[REBOL] Re: Perl is to stupid to understand this 1 liner.
From: joel:neely:fedex at: 15-Dec-2001 4:40
Carl Read wrote:
> Well, you didn't say it was for any old phone numbers in any
> old text, did you?
>
No, but I did say "memo"; I suspect most of us would consider
Albert Jones-Smythe ... on 12-01-2001 ... of 28-Nov-2001
as neither unusual text nor phone numbers. ;-)
> Will your Perl script get this right for instance...
> So these are standard NZ phone numbers...
>
> National: 1-2-345 6789
> Local: 345 6789
> 0800: 0800 123 456
>
No, it wouldn't. I should have noted my deliberate decision to
handle only a common form of US phone numbers (but the regular
expression was certainly clear on that point ;-).
Of course, the big danger of trying to write code that handles
arbitrary human-written/readable text is that humans can use their
context-sensitive intelligence to interpret (and even correct)

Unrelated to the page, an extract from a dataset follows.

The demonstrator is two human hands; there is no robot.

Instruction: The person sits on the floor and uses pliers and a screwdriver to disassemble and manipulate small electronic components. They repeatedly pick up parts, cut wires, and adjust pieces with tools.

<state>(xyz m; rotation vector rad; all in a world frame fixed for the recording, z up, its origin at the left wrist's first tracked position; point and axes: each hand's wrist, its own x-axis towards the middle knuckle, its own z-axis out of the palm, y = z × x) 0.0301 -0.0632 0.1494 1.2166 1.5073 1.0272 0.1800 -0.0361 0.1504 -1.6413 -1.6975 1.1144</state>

a wide range of syntactical variation. The only way around that
AFAIK is to impose limits on the amount of variation before the
program either gives up or raises the case for discussion. For
example, the simplest substitution rule that covers all of your
NZ samples, as well as common variations on US phone numbers
would be
s/\b[- .()\d]{8,}\b/####/g
which would replace *any* run (of at least 8 characters) of digits,
hyphens, spaces, dots, and parentheses with the "blot-out" string.

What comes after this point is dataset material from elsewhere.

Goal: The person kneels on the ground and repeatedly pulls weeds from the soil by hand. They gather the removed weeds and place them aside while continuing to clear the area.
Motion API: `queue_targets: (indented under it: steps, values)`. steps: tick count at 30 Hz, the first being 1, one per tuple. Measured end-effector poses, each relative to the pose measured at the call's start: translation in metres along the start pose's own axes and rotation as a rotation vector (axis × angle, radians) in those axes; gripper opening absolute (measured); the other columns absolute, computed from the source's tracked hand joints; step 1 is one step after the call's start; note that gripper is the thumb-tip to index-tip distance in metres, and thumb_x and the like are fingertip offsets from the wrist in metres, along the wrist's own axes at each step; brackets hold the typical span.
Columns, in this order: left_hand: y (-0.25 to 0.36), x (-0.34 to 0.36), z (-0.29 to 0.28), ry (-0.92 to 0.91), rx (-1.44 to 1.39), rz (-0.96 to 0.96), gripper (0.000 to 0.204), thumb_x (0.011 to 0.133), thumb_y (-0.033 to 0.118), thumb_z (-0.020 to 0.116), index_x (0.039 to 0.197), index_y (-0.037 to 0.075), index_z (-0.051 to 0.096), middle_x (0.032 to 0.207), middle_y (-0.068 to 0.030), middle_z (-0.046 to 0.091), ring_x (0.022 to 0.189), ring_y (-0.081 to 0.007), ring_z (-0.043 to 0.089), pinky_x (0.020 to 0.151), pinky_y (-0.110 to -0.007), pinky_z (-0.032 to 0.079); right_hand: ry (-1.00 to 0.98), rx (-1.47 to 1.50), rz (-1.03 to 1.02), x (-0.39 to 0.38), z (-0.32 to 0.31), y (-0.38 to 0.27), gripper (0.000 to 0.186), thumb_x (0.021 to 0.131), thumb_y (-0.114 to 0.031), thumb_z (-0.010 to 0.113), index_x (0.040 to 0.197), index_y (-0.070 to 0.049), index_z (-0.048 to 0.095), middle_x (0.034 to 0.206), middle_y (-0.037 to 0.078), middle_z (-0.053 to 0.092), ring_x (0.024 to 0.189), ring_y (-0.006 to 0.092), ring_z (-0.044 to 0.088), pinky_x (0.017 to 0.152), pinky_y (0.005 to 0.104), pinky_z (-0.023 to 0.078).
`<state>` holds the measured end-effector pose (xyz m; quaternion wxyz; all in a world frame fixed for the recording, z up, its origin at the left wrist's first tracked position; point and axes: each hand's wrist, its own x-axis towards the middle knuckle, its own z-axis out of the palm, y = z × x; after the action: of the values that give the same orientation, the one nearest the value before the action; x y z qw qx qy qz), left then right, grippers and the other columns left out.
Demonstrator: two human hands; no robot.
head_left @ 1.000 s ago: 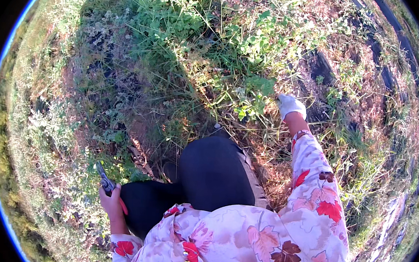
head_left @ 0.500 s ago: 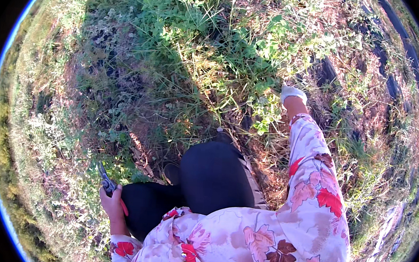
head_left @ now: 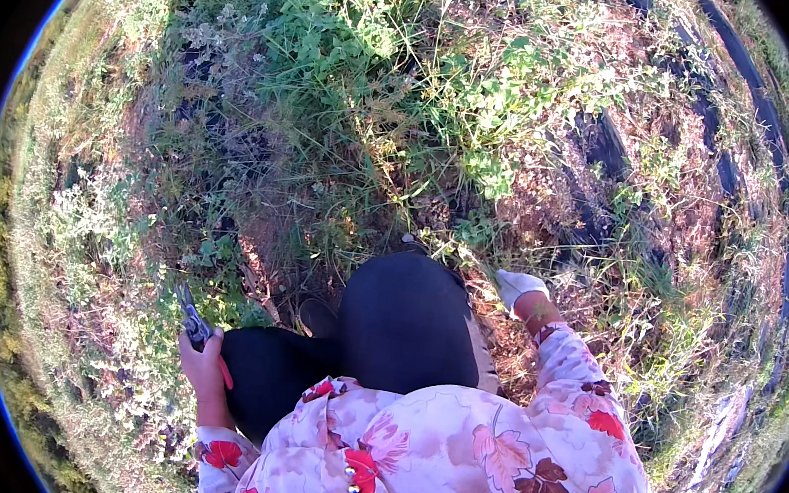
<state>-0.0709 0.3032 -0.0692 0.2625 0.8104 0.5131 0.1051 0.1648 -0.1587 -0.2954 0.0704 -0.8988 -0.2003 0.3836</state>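
Note:
My left hand [head_left: 204, 359], bare, is closed around pruning shears [head_left: 194, 323] beside my left knee. The metal blades point away from me over low weeds, and a red handle shows below my fingers. My right hand [head_left: 522, 292] wears a white glove and is just right of my bent knee, low over grass and weeds. Its fingers look drawn together toward the stems; whatever they hold is too small to make out. Leafy green weeds [head_left: 488, 170] and long grass grow beyond my knees.
Dark strips of ground sheet [head_left: 606, 147] show between weeds at the right. My dark-trousered knee [head_left: 412, 322] is bent in front of me, with a shoe [head_left: 318, 316] partly visible beside it. Dry, pale weeds [head_left: 81, 231] spread at the left. A shadow covers the middle left.
My right hand has come back toward me, from the leafy weeds to beside my knee. My left hand with the pruning shears has moved slightly up and left.

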Motion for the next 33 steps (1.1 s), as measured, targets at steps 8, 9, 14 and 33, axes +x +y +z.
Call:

But, of course, that also would affect strings such as
31-12-2001
and
3.1415926535
which a human would likely *not* interpret as phone numbers.
IIRC, there was a thread a few months ago about trying to come
up with a PARSE rule which would recognize phone numbers from
as many countries as possible with as few errors (false positives
and false negatives) as possible. As I recall, the result was
that the range of variation as one added countries with differing
conventions rapidly made the task infeasible.

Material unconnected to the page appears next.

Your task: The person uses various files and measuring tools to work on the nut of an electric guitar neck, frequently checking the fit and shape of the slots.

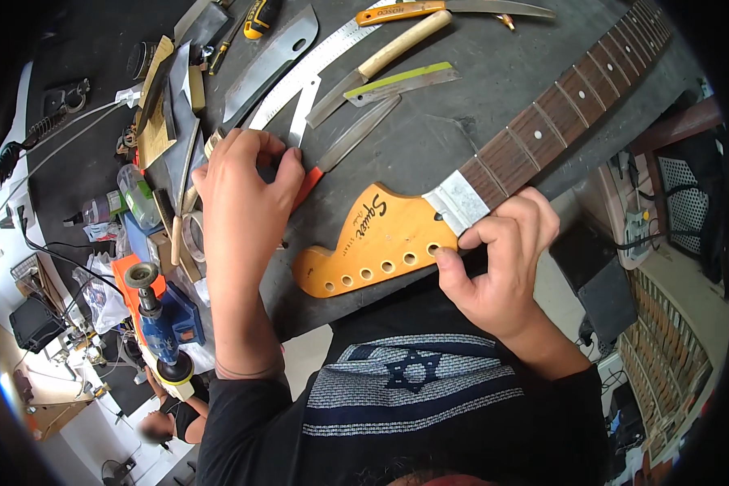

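Note:
A guitar neck (536,135) lies diagonally on the dark bench, its orange-yellow headstock (364,235) with a row of tuner holes pointing toward me. Silvery sheet or tape (459,202) covers the area by the nut. My right hand (502,263) grips the neck's near edge there, thumb against the headstock, fingers curled at the fretboard side. Over the tools to the left is my left hand (251,182), fingers bent and thumb close to the index fingertip. That pinch meets the lower end of a narrow steel strip (304,111); whatever it holds is hidden. A red-handled file (356,139) lies beside the thumb.
Beyond my left hand lie a broad blade (271,61), a wooden-handled saw (405,42) and a yellow-green-edged blade (402,83). A blue vise-like tool (160,324) and clear bottle (139,194) stand left. Another person (178,421) is at lower left.

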`<move>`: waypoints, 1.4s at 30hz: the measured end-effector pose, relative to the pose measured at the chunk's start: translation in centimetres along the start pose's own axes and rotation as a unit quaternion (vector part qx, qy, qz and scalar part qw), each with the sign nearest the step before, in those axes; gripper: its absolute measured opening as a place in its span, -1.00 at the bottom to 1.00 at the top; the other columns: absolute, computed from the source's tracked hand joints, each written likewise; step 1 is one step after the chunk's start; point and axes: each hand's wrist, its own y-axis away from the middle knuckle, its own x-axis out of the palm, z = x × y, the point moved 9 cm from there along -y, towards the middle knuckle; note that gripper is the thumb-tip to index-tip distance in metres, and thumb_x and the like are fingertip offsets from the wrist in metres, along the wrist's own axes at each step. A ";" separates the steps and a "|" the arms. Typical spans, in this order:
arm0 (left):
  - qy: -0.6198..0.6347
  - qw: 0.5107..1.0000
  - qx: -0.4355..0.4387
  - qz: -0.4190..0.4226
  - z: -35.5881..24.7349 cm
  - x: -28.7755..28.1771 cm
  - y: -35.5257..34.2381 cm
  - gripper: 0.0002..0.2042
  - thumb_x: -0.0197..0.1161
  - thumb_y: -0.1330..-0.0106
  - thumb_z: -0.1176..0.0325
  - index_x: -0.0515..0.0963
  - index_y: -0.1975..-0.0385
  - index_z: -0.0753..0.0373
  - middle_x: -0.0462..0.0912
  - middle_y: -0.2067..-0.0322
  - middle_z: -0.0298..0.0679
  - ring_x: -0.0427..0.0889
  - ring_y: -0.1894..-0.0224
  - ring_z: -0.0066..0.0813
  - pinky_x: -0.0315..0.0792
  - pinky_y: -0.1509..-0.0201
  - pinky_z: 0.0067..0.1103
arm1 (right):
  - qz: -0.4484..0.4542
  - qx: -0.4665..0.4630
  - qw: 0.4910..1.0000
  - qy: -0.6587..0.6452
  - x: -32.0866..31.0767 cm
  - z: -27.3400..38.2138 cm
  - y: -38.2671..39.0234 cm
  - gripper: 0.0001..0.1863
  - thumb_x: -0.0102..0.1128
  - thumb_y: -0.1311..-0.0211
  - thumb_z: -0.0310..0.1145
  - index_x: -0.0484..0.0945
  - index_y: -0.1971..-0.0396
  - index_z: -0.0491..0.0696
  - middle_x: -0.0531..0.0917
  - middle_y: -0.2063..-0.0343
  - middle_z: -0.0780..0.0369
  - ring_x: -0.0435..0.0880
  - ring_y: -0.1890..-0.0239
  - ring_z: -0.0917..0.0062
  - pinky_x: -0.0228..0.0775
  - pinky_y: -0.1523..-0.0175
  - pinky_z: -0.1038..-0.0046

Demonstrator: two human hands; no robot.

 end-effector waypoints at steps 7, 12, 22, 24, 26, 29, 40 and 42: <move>0.108 0.988 -0.096 0.060 2.0 1.2 0.1 -0.73 0.52 -0.42 0.24 0.69 0.27 0.35 0.73 0.36 -0.20 0.68 0.27 -0.33 0.40 -0.15 -0.39 | -0.005 -0.013 1.000 -0.001 -0.2 0.2 -0.2 -0.65 0.58 -0.23 -0.22 0.56 0.18 0.01 0.51 0.01 0.11 0.38 -0.26 0.04 0.15 -0.43 -0.02; 0.220 0.970 -0.095 0.049 2.7 0.4 0.1 -0.83 0.49 -0.51 0.40 0.67 0.23 0.38 0.69 0.38 -0.35 0.55 0.24 -0.67 0.45 0.11 -0.59 | -0.006 -0.015 1.000 0.000 -0.4 0.5 -0.3 -0.65 0.59 -0.20 -0.24 0.56 0.17 0.00 0.52 0.00 0.11 0.38 -0.27 0.04 0.15 -0.43 -0.01; 0.057 0.972 0.209 -0.094 -7.3 -2.1 -2.1 -0.86 0.49 -0.44 0.37 0.79 0.06 0.12 0.76 0.22 -0.30 0.75 0.06 -0.22 0.40 -0.18 -0.24 | -0.019 -0.004 1.000 0.004 -0.1 0.0 0.1 -0.64 0.61 -0.20 -0.17 0.59 0.15 0.08 0.55 -0.07 0.20 0.41 -0.39 0.10 0.05 -0.46 -0.03; 0.012 0.971 0.219 -0.094 -8.4 -1.5 -2.7 -0.85 0.50 -0.44 0.36 0.79 0.06 0.13 0.78 0.20 -0.30 0.76 0.07 -0.24 0.41 -0.20 -0.26 | -0.016 -0.004 1.000 0.003 -0.1 0.1 0.2 -0.64 0.61 -0.19 -0.16 0.59 0.16 0.08 0.55 -0.07 0.20 0.42 -0.39 0.10 0.05 -0.46 -0.02; -0.032 0.968 0.232 -0.094 -9.0 -1.0 -3.0 -0.85 0.52 -0.44 0.35 0.79 0.05 0.14 0.80 0.17 -0.31 0.77 0.07 -0.26 0.42 -0.21 -0.28 | -0.016 -0.002 1.000 0.005 0.0 0.0 0.1 -0.64 0.61 -0.19 -0.16 0.59 0.16 0.08 0.55 -0.06 0.21 0.42 -0.38 0.11 0.05 -0.46 -0.02; -0.029 0.967 0.243 -0.077 -9.5 -0.2 -3.0 -0.86 0.52 -0.43 0.35 0.82 0.07 0.11 0.78 0.19 -0.29 0.75 -0.03 -0.18 0.40 -0.20 -0.18 | -0.024 -0.003 1.000 -0.002 -0.2 0.0 0.0 -0.63 0.61 -0.17 -0.16 0.59 0.16 0.09 0.55 -0.04 0.22 0.45 -0.37 0.12 0.05 -0.47 -0.02; -0.002 0.978 0.207 -0.019 -8.9 0.7 -4.0 -0.87 0.46 -0.45 0.38 0.77 0.11 0.25 0.79 0.13 -0.17 0.76 0.01 -0.17 0.47 -0.23 -0.28 | -0.026 -0.002 1.000 -0.003 -0.2 0.0 0.1 -0.63 0.61 -0.18 -0.14 0.58 0.16 0.11 0.55 -0.03 0.23 0.46 -0.36 0.13 0.06 -0.47 -0.04; 0.034 0.981 0.192 -0.001 -8.3 0.7 -3.9 -0.88 0.46 -0.45 0.41 0.75 0.12 0.27 0.80 0.17 -0.19 0.78 0.08 -0.25 0.52 -0.14 -0.32 | -0.025 -0.003 1.000 -0.004 -0.2 0.1 0.0 -0.63 0.60 -0.19 -0.14 0.58 0.16 0.11 0.55 -0.03 0.23 0.45 -0.36 0.13 0.05 -0.48 -0.05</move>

> rebol[]c: charset "0123456789" parse/all f: read %memo.txt[some
> [a: 1 2[3 c "-"]4 c b:(change/part a "####" b) | skip]]print f
>
Very nice! I find it hard to imagine a shorter solution in REBOL.
> I couldn't have done it without Petr's example though, as what
> I was trying wasn't working. (: But I now know a lot more about
> parsing than I did yesterday...
>
And *THAT*, to my way of thinking, is the a real payoff to such
parlor games as this -- we improve our grasp of what is (or isn't)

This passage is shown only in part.